All of the data below should be printed again exactly, pictures excluded.

****

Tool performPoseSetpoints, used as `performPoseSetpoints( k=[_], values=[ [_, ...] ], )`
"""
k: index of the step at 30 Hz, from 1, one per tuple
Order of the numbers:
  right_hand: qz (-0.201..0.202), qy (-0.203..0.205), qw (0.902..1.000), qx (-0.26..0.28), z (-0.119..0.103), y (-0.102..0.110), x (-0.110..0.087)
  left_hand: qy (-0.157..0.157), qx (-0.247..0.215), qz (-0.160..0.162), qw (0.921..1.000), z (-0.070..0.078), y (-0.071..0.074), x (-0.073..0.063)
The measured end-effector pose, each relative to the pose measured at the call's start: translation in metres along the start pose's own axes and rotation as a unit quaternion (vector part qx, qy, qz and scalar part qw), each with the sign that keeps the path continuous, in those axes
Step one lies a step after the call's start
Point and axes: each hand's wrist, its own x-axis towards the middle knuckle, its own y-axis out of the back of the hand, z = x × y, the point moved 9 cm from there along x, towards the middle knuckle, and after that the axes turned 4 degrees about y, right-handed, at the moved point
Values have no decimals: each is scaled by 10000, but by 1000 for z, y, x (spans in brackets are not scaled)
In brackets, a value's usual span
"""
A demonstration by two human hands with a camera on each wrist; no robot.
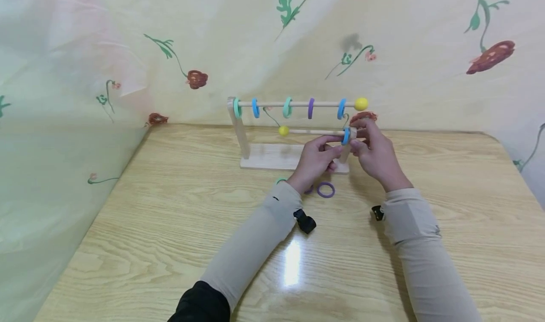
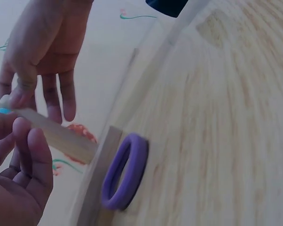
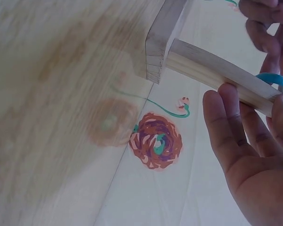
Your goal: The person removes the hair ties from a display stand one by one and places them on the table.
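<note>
A wooden ring rack (image 1: 266,156) has two rods. On its lower rod (image 1: 315,132), a blue ring (image 1: 346,136) sits against the right upright; my left hand (image 1: 312,161) pinches this ring between thumb and fingers. My right hand (image 1: 378,156) grips the top of the right upright (image 3: 212,73), thumb on one side and fingers on the other. In the left wrist view only a bit of the blue ring (image 2: 4,110) shows beside the fingertips. The upper rod (image 1: 272,104) carries several rings in green, blue and purple, with a yellow ball (image 1: 361,104) at its right end.
A purple ring (image 1: 326,190) lies on the wooden table (image 1: 170,227) before the rack. Next to it, another purple ring and a green ring (image 1: 281,180) are partly hidden by my left wrist. Flower-patterned cloth (image 1: 238,43) hangs behind the table.
</note>
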Motion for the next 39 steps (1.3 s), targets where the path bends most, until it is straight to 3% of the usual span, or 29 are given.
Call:
performPoseSetpoints(
  k=[6,15,29,39],
  values=[
    [98,147,9998,41,-2,-2,3,11,-207,304,9993,-2,-3,4],
    [80,166,9998,98,-1,-5,5,-248,-67,632,9977,-4,2,6],
    [2,5,9999,117,1,-1,7,-885,-523,1391,9849,6,41,-10],
    [-59,-34,10000,36,5,1,5,-886,-502,1512,9833,8,58,-17]
  ],
)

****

Answer box ▸
Tool performPoseSetpoints, used as `performPoseSetpoints( k=[_], values=[ [_, ...] ], )`
"""
k: index of the step at 30 Hz, from 1, one per tuple
Order of the numbers:
  right_hand: qz (-0.201..0.202), qy (-0.203..0.205), qw (0.902..1.000), qx (-0.26..0.28), z (-0.119..0.103), y (-0.102..0.110), x (-0.110..0.087)
  left_hand: qy (-0.157..0.157), qx (-0.247..0.215), qz (-0.160..0.162), qw (0.921..1.000), z (-0.070..0.078), y (-0.071..0.074), x (-0.073..0.063)
The measured end-effector pose, each relative to the pose measured at the call's start: translation in metres along the start pose's own axes and rotation as a unit quaternion (vector part qx, qy, qz and scalar part qw), each with the sign that keeps the path continuous, in those axes
Step one lies a step after the call's start
Point and axes: each hand's wrist, its own x-axis towards the middle knuckle, its own y-axis out of the back of the hand, z = x × y, the point moved 9 cm from there along x, towards the middle knuckle, and after that the axes turned 4 degrees about y, right-handed, at the moved point
Values have no decimals: each is scaled by 10000, but by 1000 for z, y, x (spans in brackets are not scaled)
In brackets, a value's usual span
"""
A demonstration by two human hands with a camera on each wrist; no robot.
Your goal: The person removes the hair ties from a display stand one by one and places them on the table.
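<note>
A wooden ring rack (image 1: 266,156) has two rods. On its lower rod (image 1: 315,132), a blue ring (image 1: 346,136) sits against the right upright; my left hand (image 1: 312,161) pinches this ring between thumb and fingers. My right hand (image 1: 378,156) grips the top of the right upright (image 3: 212,73), thumb on one side and fingers on the other. In the left wrist view only a bit of the blue ring (image 2: 4,110) shows beside the fingertips. The upper rod (image 1: 272,104) carries several rings in green, blue and purple, with a yellow ball (image 1: 361,104) at its right end.
A purple ring (image 1: 326,190) lies on the wooden table (image 1: 170,227) before the rack. Next to it, another purple ring and a green ring (image 1: 281,180) are partly hidden by my left wrist. Flower-patterned cloth (image 1: 238,43) hangs behind the table.
</note>
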Motion for the next 39 steps (1.3 s), targets where the path bends most, until it is straight to 3% of the usual span, or 29 are given.
Call:
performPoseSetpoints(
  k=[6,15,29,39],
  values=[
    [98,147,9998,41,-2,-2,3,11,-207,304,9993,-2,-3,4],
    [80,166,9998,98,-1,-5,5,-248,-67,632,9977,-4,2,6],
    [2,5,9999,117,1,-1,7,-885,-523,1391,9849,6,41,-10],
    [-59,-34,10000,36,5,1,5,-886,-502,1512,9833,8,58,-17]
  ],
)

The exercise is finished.